§ **WORK TO COMPLETE**:
The lines below starting at the line containing "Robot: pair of" and ending at the line containing "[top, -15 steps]" are to be repeated exactly, with both ends kept and nothing else added.
** THE DATA follows **
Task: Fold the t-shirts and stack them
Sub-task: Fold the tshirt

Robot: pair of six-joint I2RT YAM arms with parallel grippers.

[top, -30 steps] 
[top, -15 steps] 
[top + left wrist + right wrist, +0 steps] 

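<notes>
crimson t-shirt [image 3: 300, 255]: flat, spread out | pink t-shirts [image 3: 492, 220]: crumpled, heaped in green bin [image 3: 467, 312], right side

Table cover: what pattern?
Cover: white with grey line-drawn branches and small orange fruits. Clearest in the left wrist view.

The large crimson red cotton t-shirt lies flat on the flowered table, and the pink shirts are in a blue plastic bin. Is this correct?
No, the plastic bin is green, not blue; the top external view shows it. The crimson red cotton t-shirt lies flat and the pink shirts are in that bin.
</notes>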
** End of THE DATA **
§ **TASK OUTPUT**:
Robot: pair of six-joint I2RT YAM arms with parallel grippers.

[top, -30 steps] 
[top, -15 steps] 

Nothing else is needed to complete this exercise.